## TASK STATEMENT
Where the listing shows an image, skip it and output all other material unchanged.

START SUPPLIED DATA

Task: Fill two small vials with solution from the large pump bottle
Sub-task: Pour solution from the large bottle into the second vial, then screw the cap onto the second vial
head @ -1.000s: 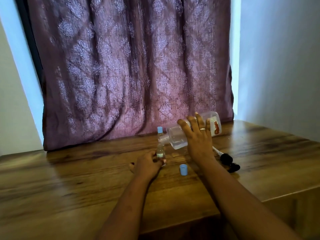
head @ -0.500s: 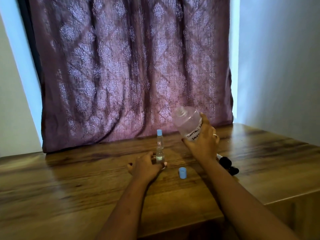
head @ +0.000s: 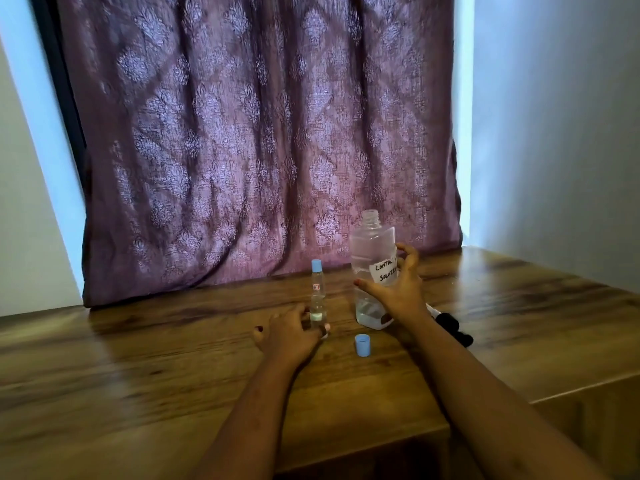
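Note:
The large clear bottle (head: 372, 247) stands upright on the wooden table (head: 138, 358) with its neck open and a little liquid at the bottom. A handwritten label is on its front. My right hand (head: 398, 292) is against its front, fingers spread and loosened around it. My left hand (head: 289, 336) grips the base of a small uncapped vial (head: 318, 311) standing on the table. Right behind that one stands a second vial (head: 316, 284) with a blue cap on. A loose blue cap (head: 362, 345) lies between my hands.
The black pump head with its white tube (head: 452, 327) lies on the table right of the bottle, partly hidden by my right arm. A purple patterned curtain (head: 259, 150) hangs behind the table. The table's front edge runs near my forearms.
My right hand tipped the large bottle back from pouring over the vial, stood it upright on the table and loosened its fingers. My left hand stayed on the vial.

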The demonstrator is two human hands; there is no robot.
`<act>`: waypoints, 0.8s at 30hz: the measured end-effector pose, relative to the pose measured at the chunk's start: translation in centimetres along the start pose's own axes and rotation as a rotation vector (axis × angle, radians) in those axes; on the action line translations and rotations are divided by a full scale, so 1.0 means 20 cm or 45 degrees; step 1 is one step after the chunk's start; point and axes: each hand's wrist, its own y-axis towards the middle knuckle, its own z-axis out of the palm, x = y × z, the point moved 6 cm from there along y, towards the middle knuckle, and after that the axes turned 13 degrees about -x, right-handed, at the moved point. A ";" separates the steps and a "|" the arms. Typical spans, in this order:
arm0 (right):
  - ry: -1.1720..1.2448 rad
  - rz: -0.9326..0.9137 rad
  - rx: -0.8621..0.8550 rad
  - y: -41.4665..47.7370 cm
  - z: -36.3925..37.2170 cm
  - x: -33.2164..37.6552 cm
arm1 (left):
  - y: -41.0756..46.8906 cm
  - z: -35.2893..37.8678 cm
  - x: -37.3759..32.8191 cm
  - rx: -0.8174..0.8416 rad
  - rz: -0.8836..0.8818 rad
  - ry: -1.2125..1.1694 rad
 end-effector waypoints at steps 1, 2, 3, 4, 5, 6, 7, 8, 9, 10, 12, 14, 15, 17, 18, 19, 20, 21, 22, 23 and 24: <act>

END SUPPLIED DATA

## WRITTEN ANSWER
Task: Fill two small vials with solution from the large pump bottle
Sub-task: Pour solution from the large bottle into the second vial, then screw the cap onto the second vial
head @ -1.000s: 
head @ -0.500s: 
head @ +0.000s: 
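Note:
The large clear bottle (head: 372, 247) stands upright on the wooden table (head: 138, 358) with its neck open and a little liquid at the bottom. A handwritten label is on its front. My right hand (head: 398, 292) is against its front, fingers spread and loosened around it. My left hand (head: 289, 336) grips the base of a small uncapped vial (head: 318, 311) standing on the table. Right behind that one stands a second vial (head: 316, 284) with a blue cap on. A loose blue cap (head: 362, 345) lies between my hands.
The black pump head with its white tube (head: 452, 327) lies on the table right of the bottle, partly hidden by my right arm. A purple patterned curtain (head: 259, 150) hangs behind the table. The table's front edge runs near my forearms.
My right hand tipped the large bottle back from pouring over the vial, stood it upright on the table and loosened its fingers. My left hand stayed on the vial.
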
The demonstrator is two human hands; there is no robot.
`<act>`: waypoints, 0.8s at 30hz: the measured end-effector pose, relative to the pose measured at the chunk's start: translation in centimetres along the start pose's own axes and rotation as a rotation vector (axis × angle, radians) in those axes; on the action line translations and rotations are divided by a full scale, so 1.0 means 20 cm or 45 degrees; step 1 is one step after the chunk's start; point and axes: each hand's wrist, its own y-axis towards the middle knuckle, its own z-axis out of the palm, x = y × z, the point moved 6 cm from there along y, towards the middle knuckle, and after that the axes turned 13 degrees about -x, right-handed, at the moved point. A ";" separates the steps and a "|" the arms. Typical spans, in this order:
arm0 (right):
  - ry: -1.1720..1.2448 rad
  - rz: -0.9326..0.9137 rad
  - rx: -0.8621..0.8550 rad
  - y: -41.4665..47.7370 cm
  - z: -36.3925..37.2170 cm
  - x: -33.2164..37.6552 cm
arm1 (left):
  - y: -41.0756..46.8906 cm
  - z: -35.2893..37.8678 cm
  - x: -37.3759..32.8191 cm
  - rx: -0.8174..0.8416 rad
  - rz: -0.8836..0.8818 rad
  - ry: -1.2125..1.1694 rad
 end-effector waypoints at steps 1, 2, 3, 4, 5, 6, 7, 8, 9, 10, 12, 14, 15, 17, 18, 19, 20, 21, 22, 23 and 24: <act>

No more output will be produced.